## Problem details
Reproduce every line of the data, exactly and without its pictures.

(Records contained in a dataset)
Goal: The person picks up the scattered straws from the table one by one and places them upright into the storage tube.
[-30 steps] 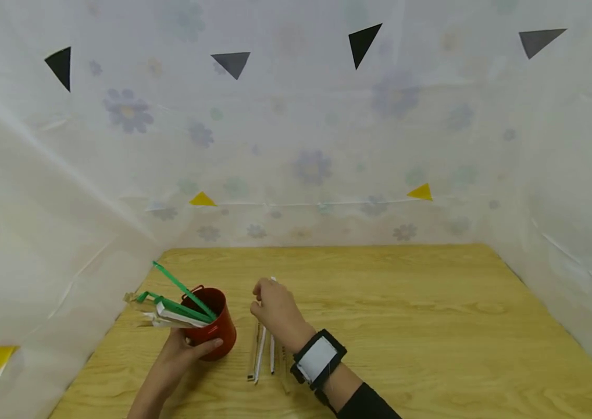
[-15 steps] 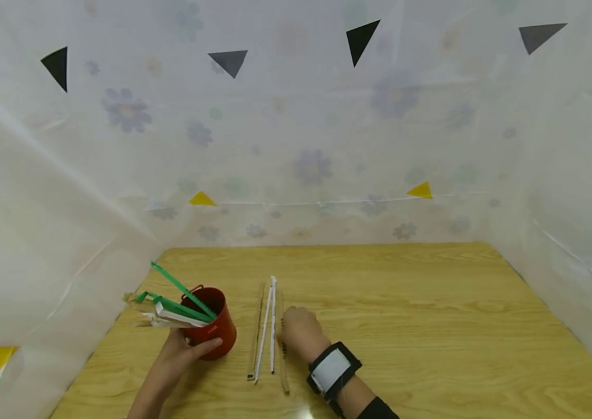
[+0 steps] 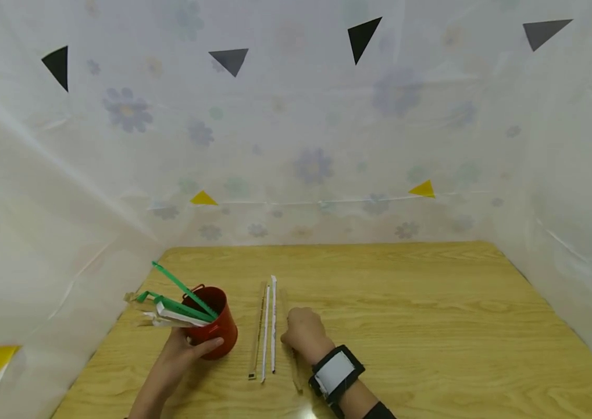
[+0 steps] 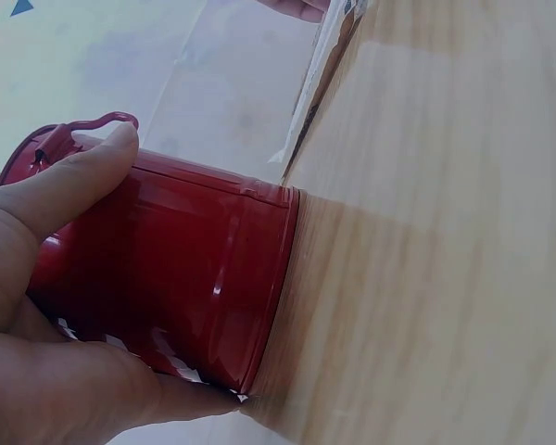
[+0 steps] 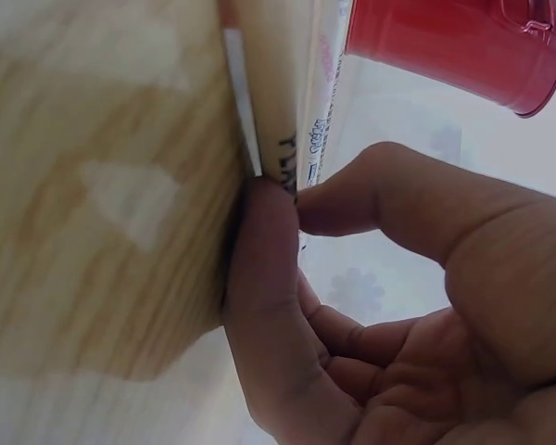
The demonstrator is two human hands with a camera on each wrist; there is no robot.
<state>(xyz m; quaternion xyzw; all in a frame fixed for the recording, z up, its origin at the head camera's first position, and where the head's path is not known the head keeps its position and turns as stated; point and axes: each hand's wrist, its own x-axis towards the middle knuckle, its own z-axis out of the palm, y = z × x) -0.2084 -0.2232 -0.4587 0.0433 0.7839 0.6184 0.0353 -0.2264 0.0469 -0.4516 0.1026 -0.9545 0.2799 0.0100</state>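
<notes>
My left hand (image 3: pixel 177 362) grips a small red metal bucket (image 3: pixel 221 336) by its side, thumb along the near wall. Green, white and tan paper-wrapped strips (image 3: pixel 183 309) lean out of it to the left. In the left wrist view the bucket's base (image 4: pixel 283 278) meets the tabletop. My right hand (image 3: pixel 306 333) pinches a tan, slim wrapped stick (image 3: pixel 296 372) between thumb and index finger; dark printed letters show on it in the right wrist view. Left of it lie two white slim sticks (image 3: pixel 274 326) and a tan stick (image 3: pixel 257 337), roughly parallel. The held stick's middle is hidden.
The wood-grain table (image 3: pixel 421 314) extends to the right and back. Pale flower-print sheeting (image 3: pixel 311 128) encloses it on three sides, with black, grey and yellow triangles stuck on. A black strap with a white patch (image 3: pixel 335 372) is on my right wrist.
My right hand has moved right, from above the white sticks to the rightmost tan stick. That stick's near end has shifted right, and the slanted white stick has straightened. The left hand holds still.
</notes>
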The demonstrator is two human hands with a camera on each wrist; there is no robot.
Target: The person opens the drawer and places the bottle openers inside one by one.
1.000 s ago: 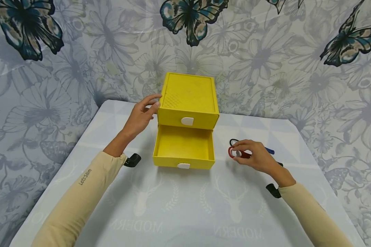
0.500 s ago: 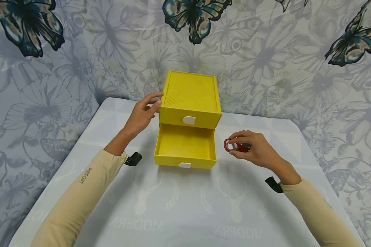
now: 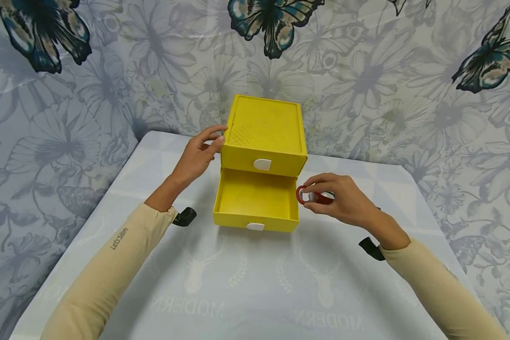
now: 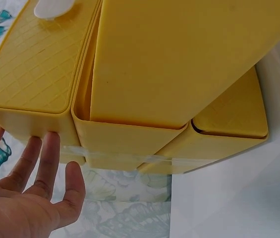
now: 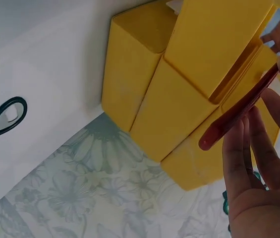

## Response to the exercise
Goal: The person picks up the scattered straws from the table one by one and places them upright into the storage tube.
[-30 steps] 
[-15 steps] 
[+0 steps] 
[+0 steps] 
[+0 steps] 
The demonstrator is two human hands with a camera on each wrist; there is no robot.
<state>(xyz m; quaternion xyzw; all in a frame fixed for the recording, z up, its origin at the head camera's first position, and where the head's path is not known the head keeps its position and turns as stated; point and axes: each hand's wrist, its own x-axis towards the middle knuckle, its own z-axis out of the palm, y = z × x) -0.2084 -0.2232 -0.4587 0.0433 0.7839 0.6184 0.0353 -0.2264 0.0469 -0.4516 0.1026 -0.9545 0.2799 0.0100</state>
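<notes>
My left hand (image 3: pixel 177 362) grips a small red metal bucket (image 3: pixel 221 336) by its side, thumb along the near wall. Green, white and tan paper-wrapped strips (image 3: pixel 183 309) lean out of it to the left. In the left wrist view the bucket's base (image 4: pixel 283 278) meets the tabletop. My right hand (image 3: pixel 306 333) pinches a tan, slim wrapped stick (image 3: pixel 296 372) between thumb and index finger; dark printed letters show on it in the right wrist view. Left of it lie two white slim sticks (image 3: pixel 274 326) and a tan stick (image 3: pixel 257 337), roughly parallel. The held stick's middle is hidden.
The wood-grain table (image 3: pixel 421 314) extends to the right and back. Pale flower-print sheeting (image 3: pixel 311 128) encloses it on three sides, with black, grey and yellow triangles stuck on. A black strap with a white patch (image 3: pixel 335 372) is on my right wrist.
My right hand has moved right, from above the white sticks to the rightmost tan stick. That stick's near end has shifted right, and the slanted white stick has straightened. The left hand holds still.
</notes>
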The demonstrator is two human hands with a camera on each wrist; there is no robot.
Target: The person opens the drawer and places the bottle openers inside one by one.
1.000 s ago: 
0.500 s ago: 
now: 
now: 
now: 

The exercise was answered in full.